Exercise details.
Once the line holding "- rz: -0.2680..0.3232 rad" is found, output it and all remaining lines of the data exactly, with every picture left out.

[Extracted data entries]

= Beginning of Section =

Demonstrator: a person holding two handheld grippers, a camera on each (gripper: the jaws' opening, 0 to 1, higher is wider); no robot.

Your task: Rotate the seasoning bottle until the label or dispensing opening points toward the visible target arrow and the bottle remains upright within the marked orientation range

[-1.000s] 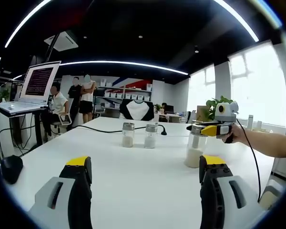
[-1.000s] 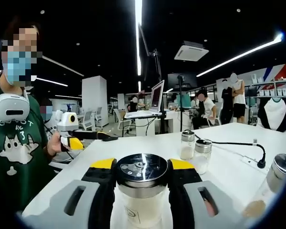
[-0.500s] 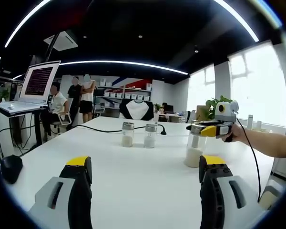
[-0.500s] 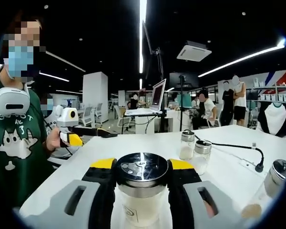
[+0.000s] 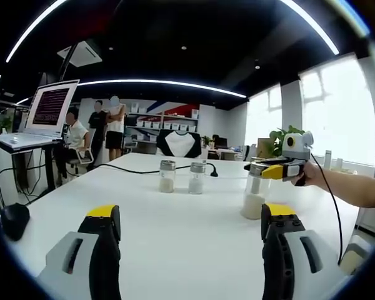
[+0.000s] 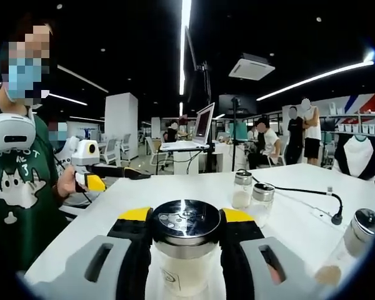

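Note:
A clear seasoning bottle (image 6: 186, 262) with a shiny metal shaker lid and white powder inside stands upright on the white table (image 6: 300, 228). My right gripper (image 6: 186, 224) is shut on it just under the lid. In the left gripper view the same bottle (image 5: 255, 197) stands at the right, with the right gripper (image 5: 262, 169) clamped at its neck and a person's forearm behind it. My left gripper (image 5: 190, 219) hovers open over the bare table (image 5: 175, 219), nothing between its jaws. It shows again as the left gripper (image 6: 103, 178) held in a hand.
Two more shaker bottles (image 5: 167, 176) (image 5: 197, 177) stand side by side mid-table, with a black cable (image 5: 131, 169) running behind them. Another bottle (image 6: 356, 237) stands at the right. A laptop on a stand (image 5: 40, 119) and several people are beyond the table.
The right gripper view has shifted slightly: background things slid a little left, the bottle still held between the jaws. The left gripper has not moved.

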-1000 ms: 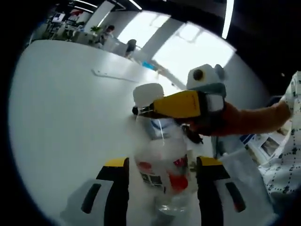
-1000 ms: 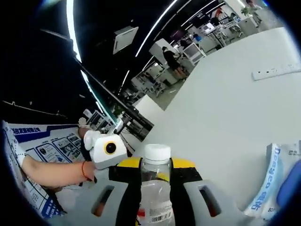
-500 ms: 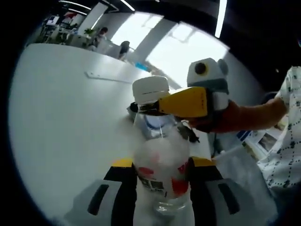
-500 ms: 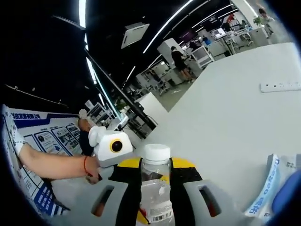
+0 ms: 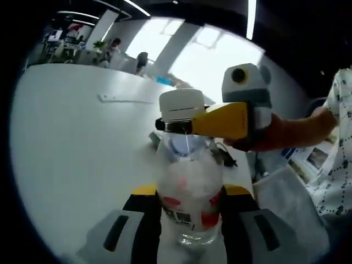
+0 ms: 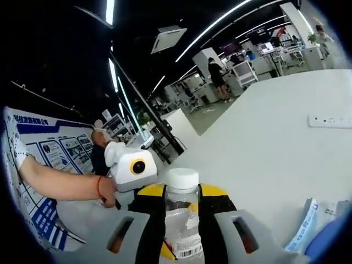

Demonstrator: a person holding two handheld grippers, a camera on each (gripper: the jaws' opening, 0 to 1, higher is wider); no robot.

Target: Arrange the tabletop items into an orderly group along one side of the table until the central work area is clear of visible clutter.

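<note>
White table [image 5: 71, 143]: my left gripper [image 5: 190, 220] and right gripper [image 6: 182, 212] stay clamped on bottle [image 5: 188, 187], now lifted higher; relocation pending.

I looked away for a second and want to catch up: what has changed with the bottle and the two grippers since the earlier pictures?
The left gripper closed in: a second ago its jaws stood apart from the clear plastic bottle with a white cap; now they press its body. The right gripper stays clamped on the bottle's neck, just under the cap. The bottle stays upright, and the white table looks unchanged.
</note>
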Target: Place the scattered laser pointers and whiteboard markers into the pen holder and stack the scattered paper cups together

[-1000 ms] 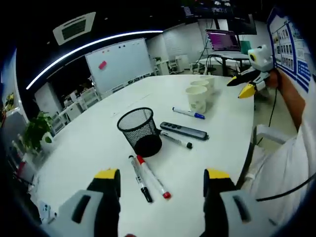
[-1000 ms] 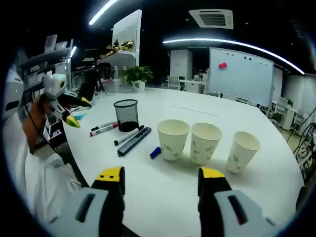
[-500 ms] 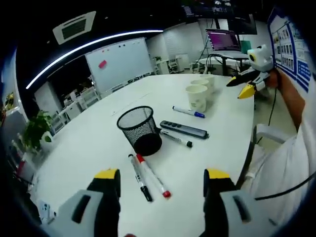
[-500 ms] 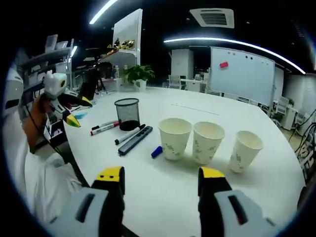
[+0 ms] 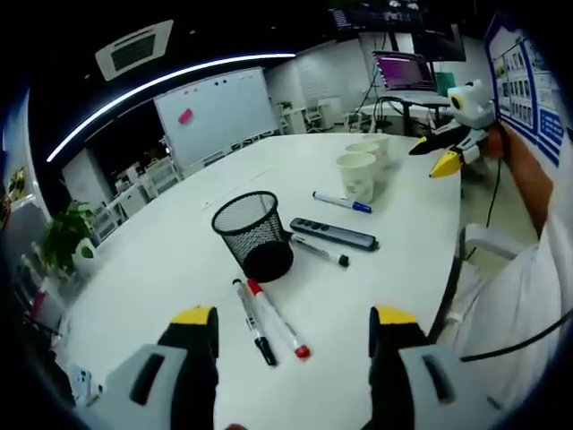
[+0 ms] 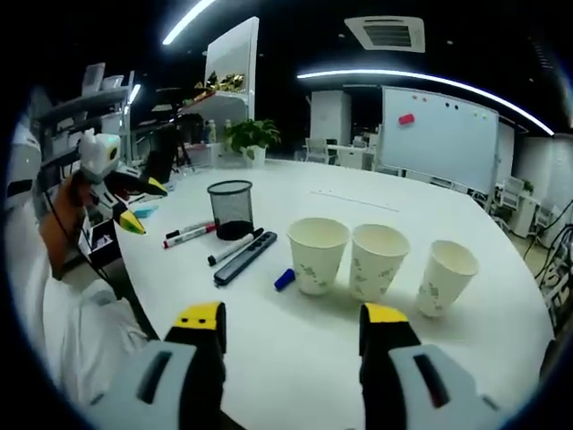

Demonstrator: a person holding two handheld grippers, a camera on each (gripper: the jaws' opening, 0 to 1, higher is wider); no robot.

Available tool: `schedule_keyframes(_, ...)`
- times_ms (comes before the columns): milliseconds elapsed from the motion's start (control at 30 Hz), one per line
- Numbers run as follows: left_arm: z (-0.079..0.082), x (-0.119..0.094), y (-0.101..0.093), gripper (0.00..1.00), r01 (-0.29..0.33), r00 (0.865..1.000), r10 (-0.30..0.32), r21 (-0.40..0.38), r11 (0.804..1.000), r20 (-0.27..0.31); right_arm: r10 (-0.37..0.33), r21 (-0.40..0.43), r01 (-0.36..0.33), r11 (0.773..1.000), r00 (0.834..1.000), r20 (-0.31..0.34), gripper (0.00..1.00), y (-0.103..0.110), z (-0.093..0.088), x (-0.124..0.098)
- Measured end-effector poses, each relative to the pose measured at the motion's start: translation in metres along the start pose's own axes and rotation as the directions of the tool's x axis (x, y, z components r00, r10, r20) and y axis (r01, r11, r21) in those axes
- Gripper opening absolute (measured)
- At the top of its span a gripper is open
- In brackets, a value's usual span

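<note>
White table [image 5: 161,260]; pen holder [image 5: 254,236] mid-surface; cups [image 6: 376,258] near edge.

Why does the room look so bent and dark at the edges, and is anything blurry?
Left gripper view: the fisheye lens bows the ceiling light strip and the white table; the mesh pen holder stays sharp. Right gripper view: the three paper cups are crisp with soft shadows, the whiteboard curves.

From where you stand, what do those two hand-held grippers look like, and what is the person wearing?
Each gripper is a grey body with two black jaws capped in yellow. The left gripper and the right gripper look alike in their own views. Seen from across the table, each has a white head and pointed black and yellow tips, with a dark cable trailing down. The person wears a white top.
</note>
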State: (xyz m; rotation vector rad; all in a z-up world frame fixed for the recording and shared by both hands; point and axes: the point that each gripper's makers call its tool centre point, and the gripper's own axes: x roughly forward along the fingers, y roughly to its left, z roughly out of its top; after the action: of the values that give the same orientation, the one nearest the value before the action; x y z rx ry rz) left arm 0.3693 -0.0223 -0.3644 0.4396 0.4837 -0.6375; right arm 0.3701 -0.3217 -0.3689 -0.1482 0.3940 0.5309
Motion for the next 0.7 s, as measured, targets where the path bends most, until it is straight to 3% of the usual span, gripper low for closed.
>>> schedule_keyframes(700,-0.0015,0.002,-0.0002,0.69,0.003,1.0,-0.003,-0.002,1.0,-0.003,0.001,0.021,-0.001,1.0,1.0,-0.004,0.61,0.0004,-0.004,0.0045)
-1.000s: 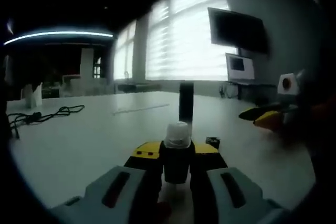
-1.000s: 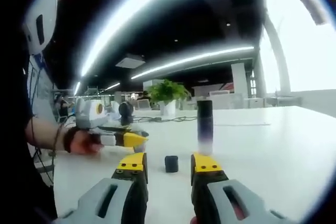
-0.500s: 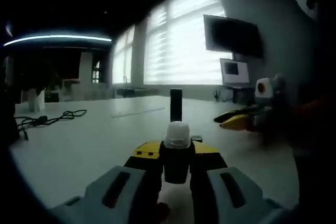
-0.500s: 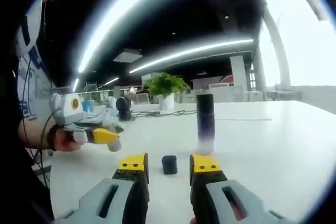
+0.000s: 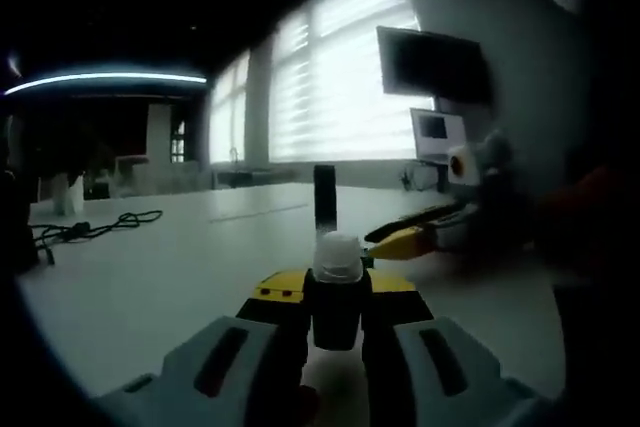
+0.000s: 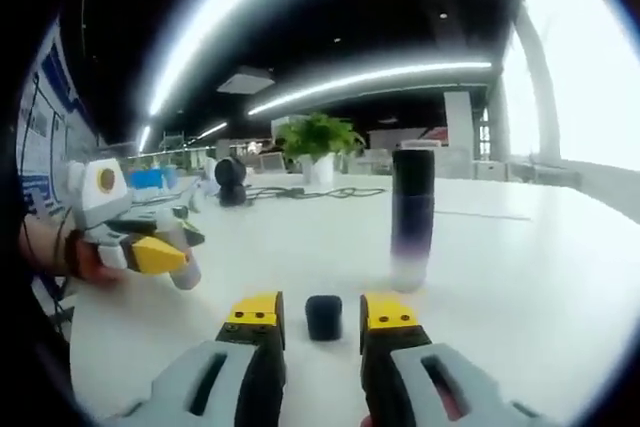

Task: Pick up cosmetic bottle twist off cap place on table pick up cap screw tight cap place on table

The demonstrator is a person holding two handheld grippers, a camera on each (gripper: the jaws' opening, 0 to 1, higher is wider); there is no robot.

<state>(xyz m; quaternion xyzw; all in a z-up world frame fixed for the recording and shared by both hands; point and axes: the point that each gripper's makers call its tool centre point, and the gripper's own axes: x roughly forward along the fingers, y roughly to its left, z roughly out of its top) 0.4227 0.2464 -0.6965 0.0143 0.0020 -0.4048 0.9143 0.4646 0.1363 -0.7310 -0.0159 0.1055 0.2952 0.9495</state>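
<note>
My left gripper (image 5: 337,299) is shut on a small dark bottle (image 5: 337,262) whose pale, uncapped neck sticks up between the jaws. In the right gripper view a hand holds the left gripper (image 6: 150,255) at the left, above the white table (image 6: 520,287). The small black cap (image 6: 323,317) lies on the table just ahead of my right gripper (image 6: 323,305), whose jaws stand open on either side of it. In the left gripper view the right gripper (image 5: 400,244) reaches in from the right with its yellow tips. A tall dark cylinder bottle (image 6: 412,217) with a frosted base stands upright just beyond the cap.
The tall dark bottle (image 5: 324,197) also stands ahead of the left gripper. Black cables (image 5: 90,225) lie on the table at the left. A screen (image 5: 432,65) hangs on the wall, with a small monitor (image 5: 437,132) below it. A potted plant (image 6: 318,137) stands at the far end.
The right gripper has moved forward, so the cap and the tall bottle look nearer. In the left gripper view it has slid leftward in front of the held bottle. The left gripper stays shut.
</note>
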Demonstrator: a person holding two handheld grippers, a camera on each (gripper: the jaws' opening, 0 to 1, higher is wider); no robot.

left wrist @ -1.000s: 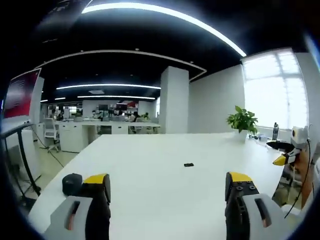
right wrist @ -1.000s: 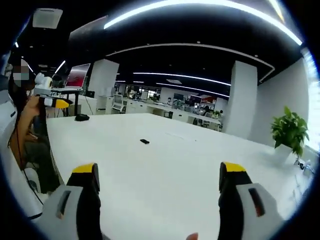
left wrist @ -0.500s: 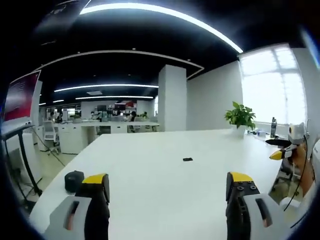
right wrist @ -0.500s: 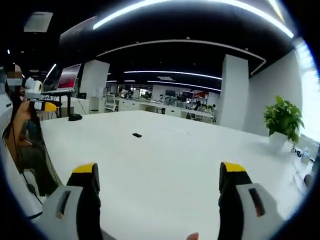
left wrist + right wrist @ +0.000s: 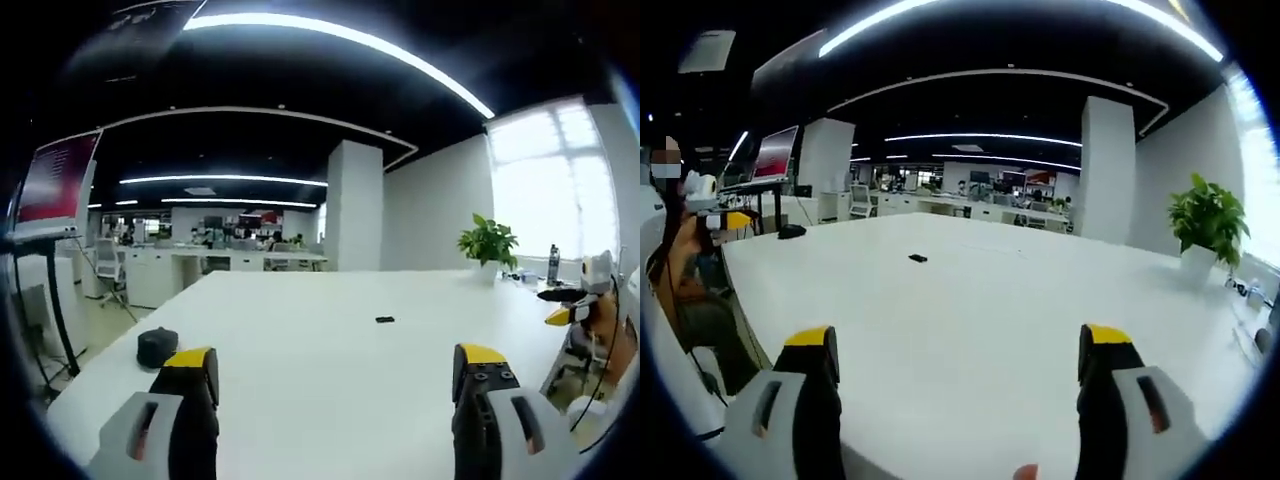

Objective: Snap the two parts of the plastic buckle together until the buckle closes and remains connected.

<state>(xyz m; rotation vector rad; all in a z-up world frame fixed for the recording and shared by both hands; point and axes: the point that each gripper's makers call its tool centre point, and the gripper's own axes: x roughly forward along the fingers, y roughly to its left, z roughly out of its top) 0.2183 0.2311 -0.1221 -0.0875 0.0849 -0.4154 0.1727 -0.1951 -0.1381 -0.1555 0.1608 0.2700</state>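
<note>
While both grippers hang above the near edge of the white table, the buckle lies well out on the bare top, a small dark thing too far off to tell whether its two parts are joined or apart. In the left gripper view it sits at about 1 o'clock from centre; in the right gripper view the buckle sits at about 11 o'clock. That crossing fits the two hands standing side by side and both aimed at it, so each can take one half.

The left gripper has its jaws spread wide with nothing between them, and the right gripper is the same: wide apart and empty, likely held ready for a grasp not yet begun.

A dark round object rests near the table's left corner at 8 o'clock, well apart from the buckle. A potted plant stands at the far right edge at 3 o'clock. Neither looks likely to hinder the reach.
</note>
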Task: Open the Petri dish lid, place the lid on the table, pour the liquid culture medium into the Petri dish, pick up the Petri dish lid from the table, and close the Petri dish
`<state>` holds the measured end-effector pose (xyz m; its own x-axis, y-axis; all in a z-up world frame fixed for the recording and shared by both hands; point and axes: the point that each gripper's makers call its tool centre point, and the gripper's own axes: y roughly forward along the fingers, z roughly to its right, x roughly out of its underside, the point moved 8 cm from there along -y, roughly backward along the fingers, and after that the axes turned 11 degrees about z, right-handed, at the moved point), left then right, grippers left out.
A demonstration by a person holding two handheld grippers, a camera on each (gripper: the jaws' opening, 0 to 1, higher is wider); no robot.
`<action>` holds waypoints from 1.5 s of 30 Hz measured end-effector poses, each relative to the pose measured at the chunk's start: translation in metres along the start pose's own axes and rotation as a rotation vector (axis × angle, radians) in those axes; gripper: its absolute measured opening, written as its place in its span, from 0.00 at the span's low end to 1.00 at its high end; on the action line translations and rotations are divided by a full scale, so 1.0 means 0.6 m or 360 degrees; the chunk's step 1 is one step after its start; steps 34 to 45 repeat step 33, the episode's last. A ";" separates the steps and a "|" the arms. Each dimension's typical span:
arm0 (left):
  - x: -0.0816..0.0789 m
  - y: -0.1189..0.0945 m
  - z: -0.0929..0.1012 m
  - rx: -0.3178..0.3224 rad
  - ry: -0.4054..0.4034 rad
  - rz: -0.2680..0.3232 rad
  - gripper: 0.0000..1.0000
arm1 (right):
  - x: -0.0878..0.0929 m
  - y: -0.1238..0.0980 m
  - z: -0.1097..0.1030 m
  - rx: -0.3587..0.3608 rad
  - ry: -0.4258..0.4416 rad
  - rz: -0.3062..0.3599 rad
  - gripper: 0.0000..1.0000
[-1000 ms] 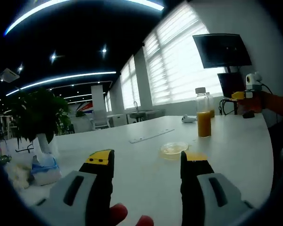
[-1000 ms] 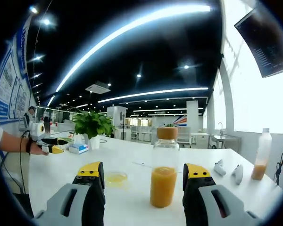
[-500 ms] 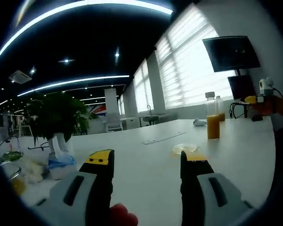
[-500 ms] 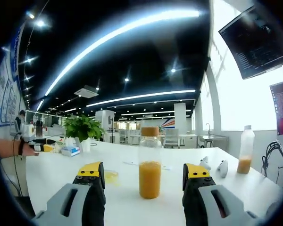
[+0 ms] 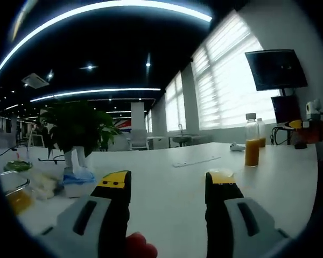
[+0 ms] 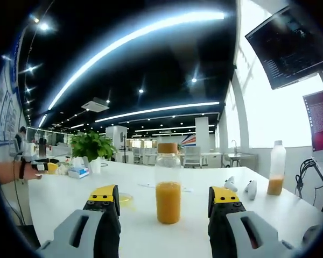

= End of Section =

Answer for the task.
  - rz: -0.2680..0.3232 rad
  - gripper: 0.0000..1.0000
arm1 (right):
  - x: -0.0878..0.0929 m
  - y: -0.1238..0.0980 m
  - z: -0.1097..0.1030 m
  - rx: -0.3587..0.3608 rad
  - ry: -0.4258..0.4416 rad
  - rz: -0.3062..0.3599 rad
  - gripper: 0.0000..1.0000
[-1000 ms] 
[-1000 ms] 
[-500 ms] 
[-500 ms] 
[+0 ms] 
[+0 ms] 

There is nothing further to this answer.